# Sick to my stomach!



## BAMMER24 (Jan 7, 2018)

OK I understand I am new here, if you do not want to help, I understand, but I'm at a loss for what may be happening. Kind of a longer story so sorry in advance and any help is much appreciated. Sooooo here is goes:
We're beginning to remodel our kitchen and since it has stained honey trim, we cannot find options that complement what we want to do. So me being me, having been in general construction/remodel projects for years, decided to paint the stained trim. Yep, no prob! So I did some trial and error in my stairway to the basement to make sure my prep and procedures were good to go throughout my kitchen and dining room. In the stairway I sanded with 120 grit and went an additional step of applying some liquid de-glosser. Then thoroughly cleaned with tsp on a scotchbrite pad. Applied Zinnser Multipurpose primer and then applied to coats of SW ProClassic. Came out beautiful and perfect. After talking with others that have done such work, I was recommended to use Bullseye 123 for a better prime and add some Floetrol to lessen the brushmarks (there was some). So as I moved into my kitchen I prepped the same way, primed with 123 and put on the first topcoat that had 2 ounces of Floe added to 1 gallon. Next day, alligator cracking everywhere. WTF?!? Did some more research and found some people have issues with TSP and 123. So, I strip all crown and base down to barewood, smoothed and clean with krudkutter and rinse thoroughly with clean warm water. Apply 123 again and TESTED with SW PC on about a 4 ft piece. Alligator cracking. WTF?! Larger easier to see cracking where it looks like the paint sat a little thicker and smaller cracking in the other, flatter areas. I'm at a loss of words and direction because I cannot imagine going through stripping all the trim again if this fracking 123 is my issue. Been painting for awhile, have NEVER had issues like this. I replaced the window trim with some preprimer trim (instead of stripping) that I primered with 123 at the same time so after seeing the cracking again I did a test there, but still waiting on results. Once again, sorry for the longest post of the year (so far) but felt it would be important to give you the necessary steps.


----------



## Wildbill7145 (Apr 30, 2014)

I'm not gonna lock this one up, because for a short while some of the folks on here might have some help for you but eventually this is gonna get locked up. Just a suggestion, but you might find some help over here.

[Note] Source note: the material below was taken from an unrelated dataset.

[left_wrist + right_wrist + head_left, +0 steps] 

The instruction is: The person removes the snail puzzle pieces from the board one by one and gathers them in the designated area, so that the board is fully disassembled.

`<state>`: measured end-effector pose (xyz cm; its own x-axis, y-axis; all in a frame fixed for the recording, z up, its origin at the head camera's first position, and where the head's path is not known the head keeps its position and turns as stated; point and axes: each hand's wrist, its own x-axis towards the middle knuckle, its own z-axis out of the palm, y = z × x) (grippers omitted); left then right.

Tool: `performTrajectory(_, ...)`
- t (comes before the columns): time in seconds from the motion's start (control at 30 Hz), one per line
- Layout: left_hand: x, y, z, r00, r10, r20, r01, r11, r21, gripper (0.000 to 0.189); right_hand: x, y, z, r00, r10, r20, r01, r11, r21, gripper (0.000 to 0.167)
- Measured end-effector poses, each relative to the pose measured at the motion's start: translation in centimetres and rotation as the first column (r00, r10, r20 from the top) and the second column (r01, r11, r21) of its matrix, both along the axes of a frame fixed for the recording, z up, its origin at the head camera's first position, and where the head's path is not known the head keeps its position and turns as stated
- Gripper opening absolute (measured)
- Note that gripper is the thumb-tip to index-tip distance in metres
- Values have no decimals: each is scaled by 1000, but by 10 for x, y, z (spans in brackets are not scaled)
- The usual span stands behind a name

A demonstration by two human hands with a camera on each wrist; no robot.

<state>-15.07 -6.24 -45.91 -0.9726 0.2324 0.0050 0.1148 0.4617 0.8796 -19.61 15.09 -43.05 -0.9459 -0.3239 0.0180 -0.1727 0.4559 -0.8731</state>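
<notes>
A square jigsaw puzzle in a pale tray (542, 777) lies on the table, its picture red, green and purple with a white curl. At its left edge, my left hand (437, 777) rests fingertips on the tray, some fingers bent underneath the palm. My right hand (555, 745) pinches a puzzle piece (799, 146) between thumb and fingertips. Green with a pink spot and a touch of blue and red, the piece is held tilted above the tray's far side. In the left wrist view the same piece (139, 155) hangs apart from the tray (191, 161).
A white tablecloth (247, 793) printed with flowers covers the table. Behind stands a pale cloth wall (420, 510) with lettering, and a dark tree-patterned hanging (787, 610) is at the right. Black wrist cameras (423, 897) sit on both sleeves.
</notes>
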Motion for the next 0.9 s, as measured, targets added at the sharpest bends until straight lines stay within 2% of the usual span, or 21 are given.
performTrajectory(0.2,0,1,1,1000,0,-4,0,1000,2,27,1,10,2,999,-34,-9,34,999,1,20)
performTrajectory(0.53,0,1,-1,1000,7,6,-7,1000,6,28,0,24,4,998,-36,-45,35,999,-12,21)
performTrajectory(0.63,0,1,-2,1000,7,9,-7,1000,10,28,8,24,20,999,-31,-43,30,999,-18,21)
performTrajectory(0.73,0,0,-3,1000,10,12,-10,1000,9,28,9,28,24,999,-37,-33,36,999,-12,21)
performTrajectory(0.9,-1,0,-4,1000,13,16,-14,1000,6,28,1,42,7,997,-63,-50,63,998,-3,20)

Thanks for posting on _PaintTalk.com._ The Moderators of this forum would prefer that you post Do It Yourself related topics on our sister site www.DIYChatroom.com .

_PaintTalk.com_ is designed for professional painting contractors and the related fields to discuss issues and topics pertaining to the painting industries. Many of our professional contractors are also members at _DIYChatroom.com_ and are looking forward to assisting you with your needs.

Please take a moment to post your question at www.DIYChatroom.com If you're not already a member of _DIYChatroom.com_ you can sign up for a free account by going to http://www.diychatroom.com/register.php .

We apologize for any inconvenience that this may have caused. This thread has been closed.


----------



## BAMMER24 (Jan 7, 2018)

My apologies and thank you for the recommendation.


----------



## CApainter (Jun 29, 2007)

You shouldn't have veered from your original system.


----------



## chrisn (Jul 15, 2007)

Not cleaning off the tsp is most likely most of the problem


----------



## PACman (Oct 24, 2014)

123.


----------



## cocomonkeynuts (Apr 14, 2017)

Certainly there are better primer to use than 123 but i can't imagine that causing the issue. Is floetrol 'compatible' with ProClassic (which one?)?


----------



## MikeCalifornia (Aug 26, 2012)

Floetrol is compatible but not ideal for Proclassic. Floetrol is old school latex/acrylic thinner. ProClassic is a styrenated acrylic, so it needs the newer style thinners like XIM. In my experience floetrol actually made the Proclassic a thicker consistancy. If this was the case, the film build on Proclassic may have been over applied and mud cracking (or whatever they call it on enamel) would have occured. If the primer cracked before the enamel, TSP is your culprit.


----------



## PACman (Oct 24, 2014)

WHICH PROCLASSIC? There's three of them!


----------



## dirtyjeep01 (Dec 19, 2015)

chrisn said:


> Not cleaning off the tsp is most likely most of the problem




Water based 123? Sucks. It will alligator if too much put on. Less is more.


----------



## Woodco (Nov 19, 2016)

PACman said:


> WHICH PROCLASSIC? There's three of them!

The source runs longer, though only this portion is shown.